Problem to work on
Leaving out the images, transcribe every record below exactly.

Exercise input
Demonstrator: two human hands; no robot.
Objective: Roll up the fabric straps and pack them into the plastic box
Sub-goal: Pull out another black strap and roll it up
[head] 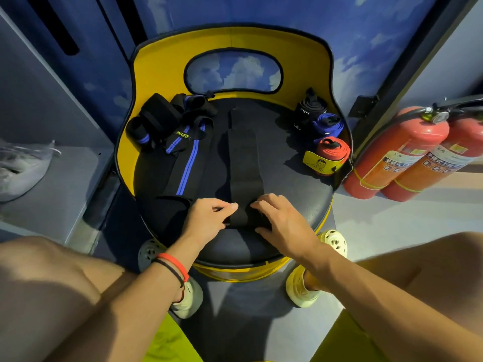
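Observation:
A long black fabric strap (241,158) lies stretched out down the middle of a round black seat (295,189). Its near end is curled into a small roll (241,218). My left hand (209,218) and my right hand (279,220) grip that roll from either side, fingers curled over it. A black strap with a blue stripe (183,165) lies flat to the left. Beyond it sits a heap of loose black straps (162,118). At the seat's right edge stand three rolled straps: black (309,111), blue (328,125) and red (332,152). No plastic box is in view.
The seat has a yellow curved backrest (230,40) with an oval cut-out. Two red fire extinguishers (407,152) stand on the floor to the right. A clear plastic bag (21,165) lies on a ledge to the left. My knees and shoes frame the seat's near side.

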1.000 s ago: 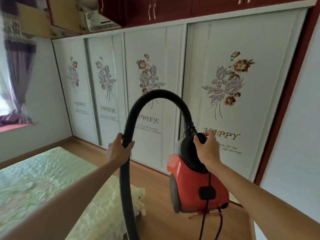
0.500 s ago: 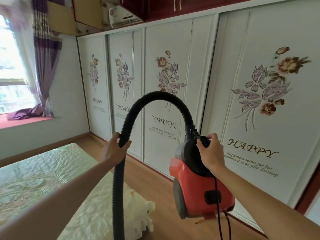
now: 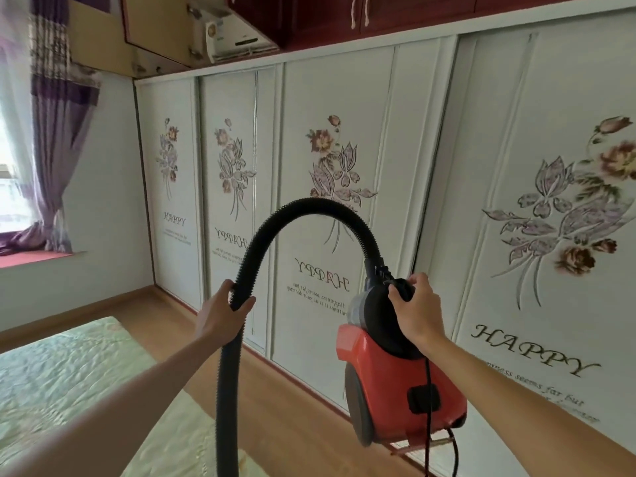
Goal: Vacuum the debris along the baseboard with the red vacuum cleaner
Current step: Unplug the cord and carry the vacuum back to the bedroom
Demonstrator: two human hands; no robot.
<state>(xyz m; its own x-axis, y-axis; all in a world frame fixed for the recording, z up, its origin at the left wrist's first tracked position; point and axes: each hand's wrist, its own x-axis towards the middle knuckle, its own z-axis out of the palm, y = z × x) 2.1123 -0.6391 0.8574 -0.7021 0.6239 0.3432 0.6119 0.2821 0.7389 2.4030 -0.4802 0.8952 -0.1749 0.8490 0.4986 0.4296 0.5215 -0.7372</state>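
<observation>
The red vacuum cleaner hangs in the air in front of me, carried by its black top handle, which my right hand grips. Its black ribbed hose arches up from the body and drops down to the left. My left hand grips the hose where it turns downward. The hose end is below the frame, out of sight. A black power cord dangles from the vacuum's rear. The wooden baseboard runs along the left wall; no debris shows on it.
White sliding wardrobe doors with flower prints fill the wall ahead. A bed with a pale green quilt lies at lower left. A strip of wooden floor runs between bed and wardrobe. A window with purple curtains is at far left.
My view has swung to the right and closer along the wardrobe, so the doors look larger. Both hands keep the same hold on hose and handle, with the vacuum still carried aloft.
</observation>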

Result of the task
Demonstrator: two human hands; no robot.
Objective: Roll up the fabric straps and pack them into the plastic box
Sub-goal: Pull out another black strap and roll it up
[head] 
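Observation:
A long black fabric strap (241,158) lies stretched out down the middle of a round black seat (295,189). Its near end is curled into a small roll (241,218). My left hand (209,218) and my right hand (279,220) grip that roll from either side, fingers curled over it. A black strap with a blue stripe (183,165) lies flat to the left. Beyond it sits a heap of loose black straps (162,118). At the seat's right edge stand three rolled straps: black (309,111), blue (328,125) and red (332,152). No plastic box is in view.
The seat has a yellow curved backrest (230,40) with an oval cut-out. Two red fire extinguishers (407,152) stand on the floor to the right. A clear plastic bag (21,165) lies on a ledge to the left. My knees and shoes frame the seat's near side.
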
1.000 s ago: 
0.500 s ago: 
now: 
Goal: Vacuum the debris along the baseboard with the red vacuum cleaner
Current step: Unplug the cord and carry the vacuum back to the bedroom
Demonstrator: two human hands; no robot.
<state>(xyz m; its own x-axis, y-axis; all in a world frame fixed for the recording, z up, its origin at the left wrist's first tracked position; point and axes: each hand's wrist, its own x-axis towards the middle knuckle, its own z-axis out of the palm, y = z × x) 2.1123 -0.6391 0.8574 -0.7021 0.6239 0.3432 0.6119 0.2821 0.7389 2.4030 -0.4802 0.8952 -0.1749 0.8490 0.4986 0.4296 0.5215 -0.7372</state>
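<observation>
The red vacuum cleaner hangs in the air in front of me, carried by its black top handle, which my right hand grips. Its black ribbed hose arches up from the body and drops down to the left. My left hand grips the hose where it turns downward. The hose end is below the frame, out of sight. A black power cord dangles from the vacuum's rear. The wooden baseboard runs along the left wall; no debris shows on it.
White sliding wardrobe doors with flower prints fill the wall ahead. A bed with a pale green quilt lies at lower left. A strip of wooden floor runs between bed and wardrobe. A window with purple curtains is at far left.
My view has swung to the right and closer along the wardrobe, so the doors look larger. Both hands keep the same hold on hose and handle, with the vacuum still carried aloft.
</observation>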

There's nothing left to add to the output.